PROBLEM STATEMENT:
Beginning at the line containing "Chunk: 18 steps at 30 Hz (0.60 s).", output every line to the end of the data below exactly as it appears.

Items listed in a dataset:

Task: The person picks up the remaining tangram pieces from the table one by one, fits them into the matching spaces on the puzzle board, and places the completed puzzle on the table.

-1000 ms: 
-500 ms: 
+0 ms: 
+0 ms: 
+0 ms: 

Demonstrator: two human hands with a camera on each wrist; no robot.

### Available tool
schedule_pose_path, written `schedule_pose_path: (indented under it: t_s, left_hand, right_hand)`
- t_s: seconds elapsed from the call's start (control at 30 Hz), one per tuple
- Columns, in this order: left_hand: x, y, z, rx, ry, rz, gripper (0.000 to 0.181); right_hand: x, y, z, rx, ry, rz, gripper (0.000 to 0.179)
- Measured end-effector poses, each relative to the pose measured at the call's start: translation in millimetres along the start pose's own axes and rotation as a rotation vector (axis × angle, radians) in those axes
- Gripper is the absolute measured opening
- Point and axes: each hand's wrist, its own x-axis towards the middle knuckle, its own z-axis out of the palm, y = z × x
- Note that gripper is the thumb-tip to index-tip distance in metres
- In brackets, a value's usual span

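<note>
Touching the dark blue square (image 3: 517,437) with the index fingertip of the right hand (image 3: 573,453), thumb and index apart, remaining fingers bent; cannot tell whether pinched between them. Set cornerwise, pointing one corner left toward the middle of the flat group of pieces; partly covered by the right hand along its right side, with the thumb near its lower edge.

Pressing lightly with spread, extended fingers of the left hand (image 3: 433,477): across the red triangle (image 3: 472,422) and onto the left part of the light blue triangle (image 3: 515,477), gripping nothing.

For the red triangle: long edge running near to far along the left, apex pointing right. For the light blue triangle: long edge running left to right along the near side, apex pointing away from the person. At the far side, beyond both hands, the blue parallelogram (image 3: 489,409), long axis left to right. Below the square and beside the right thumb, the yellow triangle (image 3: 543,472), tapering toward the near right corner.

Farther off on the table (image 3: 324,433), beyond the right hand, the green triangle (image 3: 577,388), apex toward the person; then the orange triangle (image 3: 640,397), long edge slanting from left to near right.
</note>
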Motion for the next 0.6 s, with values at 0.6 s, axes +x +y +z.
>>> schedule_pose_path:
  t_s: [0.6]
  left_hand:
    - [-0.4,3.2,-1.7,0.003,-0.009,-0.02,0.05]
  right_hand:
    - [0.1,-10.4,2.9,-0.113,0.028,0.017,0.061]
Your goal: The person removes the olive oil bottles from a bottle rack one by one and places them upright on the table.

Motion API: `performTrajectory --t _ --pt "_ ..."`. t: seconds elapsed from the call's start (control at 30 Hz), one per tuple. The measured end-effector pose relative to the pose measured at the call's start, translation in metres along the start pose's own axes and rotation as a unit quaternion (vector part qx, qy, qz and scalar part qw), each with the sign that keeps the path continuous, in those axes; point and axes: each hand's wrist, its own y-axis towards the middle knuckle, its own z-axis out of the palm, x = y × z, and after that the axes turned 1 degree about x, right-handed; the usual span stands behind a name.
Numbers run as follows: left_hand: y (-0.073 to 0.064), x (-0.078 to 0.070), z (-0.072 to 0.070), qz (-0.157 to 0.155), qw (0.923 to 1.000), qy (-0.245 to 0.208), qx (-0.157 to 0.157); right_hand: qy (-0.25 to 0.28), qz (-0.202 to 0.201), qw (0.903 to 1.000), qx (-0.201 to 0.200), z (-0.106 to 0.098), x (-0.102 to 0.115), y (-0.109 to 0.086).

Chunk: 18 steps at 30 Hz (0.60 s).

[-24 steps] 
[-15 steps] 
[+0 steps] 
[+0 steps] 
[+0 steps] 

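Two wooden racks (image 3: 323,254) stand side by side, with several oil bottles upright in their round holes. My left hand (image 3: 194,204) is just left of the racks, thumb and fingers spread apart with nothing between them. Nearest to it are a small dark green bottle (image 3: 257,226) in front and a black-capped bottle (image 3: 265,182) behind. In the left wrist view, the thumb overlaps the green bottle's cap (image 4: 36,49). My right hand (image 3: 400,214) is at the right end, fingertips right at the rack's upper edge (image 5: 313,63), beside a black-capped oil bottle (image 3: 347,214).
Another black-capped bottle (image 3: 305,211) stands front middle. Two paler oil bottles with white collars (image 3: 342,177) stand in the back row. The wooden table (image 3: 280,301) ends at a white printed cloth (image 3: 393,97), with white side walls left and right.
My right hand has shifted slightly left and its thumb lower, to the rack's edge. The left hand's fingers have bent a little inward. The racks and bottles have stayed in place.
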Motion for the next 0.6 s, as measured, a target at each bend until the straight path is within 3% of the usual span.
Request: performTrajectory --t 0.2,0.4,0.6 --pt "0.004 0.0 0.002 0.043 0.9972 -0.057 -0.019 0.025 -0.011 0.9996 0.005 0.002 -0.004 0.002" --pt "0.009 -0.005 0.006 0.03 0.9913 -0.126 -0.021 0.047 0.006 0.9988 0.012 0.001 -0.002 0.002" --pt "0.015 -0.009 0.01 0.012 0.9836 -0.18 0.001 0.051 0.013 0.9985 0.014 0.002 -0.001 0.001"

ANSWER TO THIS PROBLEM:
Chunk: 18 steps at 30 Hz (0.60 s).

[-24 steps] 
[-15 steps] 
[+0 steps] 
[+0 steps] 
[+0 steps] 

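Two wooden racks (image 3: 323,254) stand side by side, with several oil bottles upright in their round holes. My left hand (image 3: 194,204) is just left of the racks, thumb and fingers spread apart with nothing between them. Nearest to it are a small dark green bottle (image 3: 257,226) in front and a black-capped bottle (image 3: 265,182) behind. In the left wrist view, the thumb overlaps the green bottle's cap (image 4: 36,49). My right hand (image 3: 400,214) is at the right end, fingertips right at the rack's upper edge (image 5: 313,63), beside a black-capped oil bottle (image 3: 347,214).
Another black-capped bottle (image 3: 305,211) stands front middle. Two paler oil bottles with white collars (image 3: 342,177) stand in the back row. The wooden table (image 3: 280,301) ends at a white printed cloth (image 3: 393,97), with white side walls left and right.
My right hand has shifted slightly left and its thumb lower, to the rack's edge. The left hand's fingers have bent a little inward. The racks and bottles have stayed in place.
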Motion for the next 0.6 s, as measured, a target at each bend until the straight path is within 3% of the usual span.
Request: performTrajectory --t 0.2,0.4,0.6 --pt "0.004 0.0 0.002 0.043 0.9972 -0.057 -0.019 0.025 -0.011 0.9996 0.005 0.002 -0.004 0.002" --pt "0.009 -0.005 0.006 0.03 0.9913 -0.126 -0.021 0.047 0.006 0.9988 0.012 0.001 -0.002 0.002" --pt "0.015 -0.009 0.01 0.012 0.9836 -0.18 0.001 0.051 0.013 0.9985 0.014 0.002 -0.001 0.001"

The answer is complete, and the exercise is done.